The parties to this appeal had effected intensive development on their portions of the land they occupied before re-allocation. Each of them had erected thereon a permanent dwelling house. None of them was willing to be translocated. The decision of the appeals committee was that each person was to retain the portion of the suit land on which he had constructed his house and seek compensation elsewhere within the farm for the shortfall. It was further confirmed that land was available for them for this purpose. In our view, this was an equitable, fair and just decision in the circumstances for, if the decision of the allocation committee stood, the respondent would have been deprived of his property by the appellant who had not indicated and was not forthright whether or not he was ready to offer compensation.
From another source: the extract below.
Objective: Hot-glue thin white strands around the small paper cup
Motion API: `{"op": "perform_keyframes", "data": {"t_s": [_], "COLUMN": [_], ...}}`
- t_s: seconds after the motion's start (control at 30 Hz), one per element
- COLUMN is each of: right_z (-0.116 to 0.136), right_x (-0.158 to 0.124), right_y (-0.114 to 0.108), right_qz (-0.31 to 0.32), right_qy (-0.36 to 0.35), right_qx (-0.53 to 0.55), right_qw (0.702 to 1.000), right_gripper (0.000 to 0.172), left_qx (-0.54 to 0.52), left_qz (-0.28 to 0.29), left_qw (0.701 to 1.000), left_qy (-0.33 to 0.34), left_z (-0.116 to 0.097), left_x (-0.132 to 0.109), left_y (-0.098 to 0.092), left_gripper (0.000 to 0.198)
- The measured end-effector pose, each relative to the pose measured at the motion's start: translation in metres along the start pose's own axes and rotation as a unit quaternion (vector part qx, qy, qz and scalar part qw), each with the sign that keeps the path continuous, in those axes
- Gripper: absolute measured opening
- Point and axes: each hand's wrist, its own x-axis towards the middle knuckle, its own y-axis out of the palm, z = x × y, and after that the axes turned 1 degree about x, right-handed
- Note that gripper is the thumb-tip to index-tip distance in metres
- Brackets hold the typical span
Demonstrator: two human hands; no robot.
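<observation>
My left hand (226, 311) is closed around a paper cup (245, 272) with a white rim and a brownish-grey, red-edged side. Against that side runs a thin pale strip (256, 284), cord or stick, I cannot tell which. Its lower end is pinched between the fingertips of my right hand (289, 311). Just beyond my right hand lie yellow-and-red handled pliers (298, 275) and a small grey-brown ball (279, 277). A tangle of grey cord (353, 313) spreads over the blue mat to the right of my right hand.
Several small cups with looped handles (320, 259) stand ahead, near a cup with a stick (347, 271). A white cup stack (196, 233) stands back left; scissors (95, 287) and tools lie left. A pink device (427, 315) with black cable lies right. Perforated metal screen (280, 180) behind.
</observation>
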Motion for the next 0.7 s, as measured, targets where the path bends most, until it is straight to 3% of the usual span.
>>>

No greater injustice than this would have been occasioned to the respondent and no court of law would countenance it.
The learned judge, in our view, arrived at a correct decision on the evidence tendered before her and it would not be right for us to interfere with her judgement. That being our view of the matter our judgement shall be that this appeal be dismissed with costs.
Dated and delivered at Nairobi this 24th day of April, 1997.